BY LISA TREI
George and Ronya Kozmetsky have donated $6 million to Stanford to establish the Kozmetsky Global Collaboratory, a joint project with the University of Texas at Austin that will seek new ways to use technology to enhance shared global prosperity, Provost John Etchemendy announced April 22.
Stanford's Department of Communication and Media X will collaborate with the University of Texas's Institute for Innovation, Creativity and Capital (IC2) to further George Kozmetsky's interest in the relationship between technology and capitalism to create wealth.
"The purpose is to learn how to use capitalism better, to increase the production of wealth at home and abroad to give more people opportunities to participate in economies that support stable and civil societies," Alex Cavalli, deputy director of IC2, said during a formal announcement of the gift on campus.
Kozmetsky, former dean of the University of Texas's business school, founded IC2 a quarter-century ago. In 1960, Kozmetsky co-founded the California defense electronics firm Teledyne Inc., and he helped lay the groundwork for Austin's high-tech boom in the 1990s.
Etchemendy said researchers at Stanford and Texas are at the cutting edge of applying technology to the ways people exchange information and learn. As a result, he continued, they are well positioned to undertake projects involved with the development of interactive technology for education and the training of entrepreneurs, design of sustainable ventures and the study of knowledge, beliefs and institutions responsible for economic development.
"Not since the printed book fundamentally altered the transmission of knowledge have we had as compelling an opportunity to disperse knowledge more widely," Etchemendy said. "How do we apply the most powerful and malleable technologies ever invented to the most important task we humans undertake: passing our accumulated knowledge on to the next generation?" Etchemendy said the answer lies in exploration and experiment -- in research the new venture will support.
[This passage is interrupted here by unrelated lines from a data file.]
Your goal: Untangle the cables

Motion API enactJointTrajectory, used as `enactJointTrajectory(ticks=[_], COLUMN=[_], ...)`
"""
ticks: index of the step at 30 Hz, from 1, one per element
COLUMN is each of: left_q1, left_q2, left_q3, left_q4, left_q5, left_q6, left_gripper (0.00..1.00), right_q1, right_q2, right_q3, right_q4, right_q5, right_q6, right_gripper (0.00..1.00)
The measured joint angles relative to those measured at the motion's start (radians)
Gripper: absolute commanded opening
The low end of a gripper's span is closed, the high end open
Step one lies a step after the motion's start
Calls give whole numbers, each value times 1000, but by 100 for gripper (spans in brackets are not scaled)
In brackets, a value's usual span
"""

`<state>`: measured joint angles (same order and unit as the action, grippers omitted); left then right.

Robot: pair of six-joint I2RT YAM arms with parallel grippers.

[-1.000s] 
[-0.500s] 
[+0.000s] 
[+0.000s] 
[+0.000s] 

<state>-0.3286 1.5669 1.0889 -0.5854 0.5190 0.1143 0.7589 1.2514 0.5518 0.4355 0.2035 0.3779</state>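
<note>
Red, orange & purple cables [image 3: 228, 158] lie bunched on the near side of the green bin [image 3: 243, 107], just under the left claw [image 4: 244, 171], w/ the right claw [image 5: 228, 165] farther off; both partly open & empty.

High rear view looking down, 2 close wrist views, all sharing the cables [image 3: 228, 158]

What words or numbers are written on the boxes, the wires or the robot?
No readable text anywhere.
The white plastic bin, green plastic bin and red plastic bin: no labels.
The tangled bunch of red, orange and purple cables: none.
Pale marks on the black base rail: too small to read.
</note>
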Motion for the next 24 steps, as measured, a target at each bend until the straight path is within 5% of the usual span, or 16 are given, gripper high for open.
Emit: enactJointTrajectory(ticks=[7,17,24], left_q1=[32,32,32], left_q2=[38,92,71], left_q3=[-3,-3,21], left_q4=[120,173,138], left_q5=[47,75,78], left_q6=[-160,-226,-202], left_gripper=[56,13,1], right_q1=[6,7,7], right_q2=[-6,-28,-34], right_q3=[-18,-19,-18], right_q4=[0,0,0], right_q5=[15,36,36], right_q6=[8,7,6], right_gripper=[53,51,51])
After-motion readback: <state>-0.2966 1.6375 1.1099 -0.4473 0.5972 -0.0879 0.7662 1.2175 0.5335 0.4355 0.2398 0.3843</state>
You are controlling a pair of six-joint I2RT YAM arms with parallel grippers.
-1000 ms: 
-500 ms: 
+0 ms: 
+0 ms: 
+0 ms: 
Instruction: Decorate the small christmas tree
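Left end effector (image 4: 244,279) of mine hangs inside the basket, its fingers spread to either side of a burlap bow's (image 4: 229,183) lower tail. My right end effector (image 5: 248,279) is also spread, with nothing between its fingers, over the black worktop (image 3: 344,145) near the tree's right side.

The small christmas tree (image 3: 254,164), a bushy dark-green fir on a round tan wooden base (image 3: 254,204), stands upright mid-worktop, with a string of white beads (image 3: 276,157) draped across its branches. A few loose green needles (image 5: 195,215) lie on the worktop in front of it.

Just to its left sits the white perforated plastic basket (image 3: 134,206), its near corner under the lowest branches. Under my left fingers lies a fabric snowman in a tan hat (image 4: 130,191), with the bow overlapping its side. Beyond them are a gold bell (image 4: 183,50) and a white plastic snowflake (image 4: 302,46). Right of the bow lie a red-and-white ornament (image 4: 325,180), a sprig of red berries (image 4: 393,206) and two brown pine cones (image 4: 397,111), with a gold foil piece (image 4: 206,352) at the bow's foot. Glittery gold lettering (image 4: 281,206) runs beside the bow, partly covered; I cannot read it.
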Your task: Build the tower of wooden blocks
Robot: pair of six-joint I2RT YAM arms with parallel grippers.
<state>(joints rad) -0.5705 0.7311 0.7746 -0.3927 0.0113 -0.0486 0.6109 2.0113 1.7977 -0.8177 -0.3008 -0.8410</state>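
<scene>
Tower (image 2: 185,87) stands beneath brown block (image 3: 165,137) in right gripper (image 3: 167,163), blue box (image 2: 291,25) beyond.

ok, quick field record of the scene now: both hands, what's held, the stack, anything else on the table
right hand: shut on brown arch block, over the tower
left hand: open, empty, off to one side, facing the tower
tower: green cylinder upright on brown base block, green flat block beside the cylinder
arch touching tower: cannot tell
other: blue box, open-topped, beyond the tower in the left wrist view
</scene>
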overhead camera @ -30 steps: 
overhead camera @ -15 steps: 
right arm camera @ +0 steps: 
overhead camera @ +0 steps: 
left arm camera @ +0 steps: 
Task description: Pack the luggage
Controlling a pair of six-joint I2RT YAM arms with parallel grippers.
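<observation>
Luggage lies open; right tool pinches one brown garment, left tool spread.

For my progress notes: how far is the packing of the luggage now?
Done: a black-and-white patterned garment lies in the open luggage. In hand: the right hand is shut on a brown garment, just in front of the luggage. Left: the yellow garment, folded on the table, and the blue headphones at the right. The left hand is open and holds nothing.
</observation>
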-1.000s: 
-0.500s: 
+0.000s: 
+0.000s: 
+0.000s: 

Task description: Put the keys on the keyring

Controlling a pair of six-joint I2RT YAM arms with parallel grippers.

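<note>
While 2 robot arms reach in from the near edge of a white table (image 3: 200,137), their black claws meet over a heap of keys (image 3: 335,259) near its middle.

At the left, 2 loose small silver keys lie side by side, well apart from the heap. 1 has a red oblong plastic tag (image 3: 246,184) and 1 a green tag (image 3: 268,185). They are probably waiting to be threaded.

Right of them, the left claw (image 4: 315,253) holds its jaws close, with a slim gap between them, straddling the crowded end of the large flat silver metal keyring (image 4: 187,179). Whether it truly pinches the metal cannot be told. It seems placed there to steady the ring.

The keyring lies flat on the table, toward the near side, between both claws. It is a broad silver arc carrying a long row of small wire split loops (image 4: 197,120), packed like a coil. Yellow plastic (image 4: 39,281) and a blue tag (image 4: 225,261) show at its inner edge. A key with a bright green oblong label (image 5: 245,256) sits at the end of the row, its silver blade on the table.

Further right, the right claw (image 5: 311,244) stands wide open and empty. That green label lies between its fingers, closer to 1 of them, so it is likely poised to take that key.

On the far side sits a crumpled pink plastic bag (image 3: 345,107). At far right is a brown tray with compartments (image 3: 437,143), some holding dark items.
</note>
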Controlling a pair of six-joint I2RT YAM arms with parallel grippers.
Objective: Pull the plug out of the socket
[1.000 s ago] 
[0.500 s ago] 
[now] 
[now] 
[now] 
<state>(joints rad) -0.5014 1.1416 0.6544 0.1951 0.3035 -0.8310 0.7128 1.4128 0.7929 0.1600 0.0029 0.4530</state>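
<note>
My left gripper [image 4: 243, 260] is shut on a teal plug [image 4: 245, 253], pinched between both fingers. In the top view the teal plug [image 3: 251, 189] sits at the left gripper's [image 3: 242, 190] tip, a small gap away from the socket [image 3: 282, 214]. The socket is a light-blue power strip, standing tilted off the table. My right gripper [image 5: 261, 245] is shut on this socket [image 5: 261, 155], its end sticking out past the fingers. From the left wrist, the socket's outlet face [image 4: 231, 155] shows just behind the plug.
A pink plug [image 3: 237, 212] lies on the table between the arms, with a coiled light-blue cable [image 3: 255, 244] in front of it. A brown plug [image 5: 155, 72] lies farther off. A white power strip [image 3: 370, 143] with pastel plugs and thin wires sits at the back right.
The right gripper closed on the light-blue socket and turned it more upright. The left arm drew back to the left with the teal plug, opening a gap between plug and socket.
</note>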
Sharon Long, dean of the School of Humanities and Sciences, said much remains to be understood about how technology works for diverse groups of people in different circumstances. "The Kozmetsky partnership will create the opportunity for breakthroughs in our understanding of interactive technology, which may be important for education, for economic innovation and for effective social institutions," she said.
The Kozmetsky Global Collaboratory will be co-directed by communication Professor Clifford Nass and Syed Shariq, who will be named a senior research scholar in the School of Humanities and Sciences.
Shariq said the project is inspired by Kozmetsky's fundamental concern for the world's future. "George said, in the 21st century, the Third World War and the last world war will happen unless we address basic inequalities in society," he said. "Let's try to create a world where we can bring together methodology and problem-solving capability to create shared global prosperity."
In addition to endowing Shariq's position, funding will support the Real Time Venture Design Laboratory (ReVeL) in the Department of Communication. According to Nass, ReVeL will conduct research on how technology can be used to create business ventures rapidly, particularly in developing countries.
Kozmetsky's gift will support the Interactive Media Collaboratory (IMC) in Media X, an initiative that will take the best technology used in the entertainment gaming industry and study how it can be most effectively applied to learning and research. Communication Professor Byron Reeves, director of the Center for the Study of Language and Information, will direct IMC, with Nass and education Professor Roy Pea co-leading the project. Reeves said part of the funding will support a national "gaming and learning" conference to be held on campus in September that will bring together developers of games and people working in educational applications of technology. The Kozmetsky gift also will be used to construct a two-story office building next to Cordura and Ventura halls to house the ReVeL project and IMC, Nass said.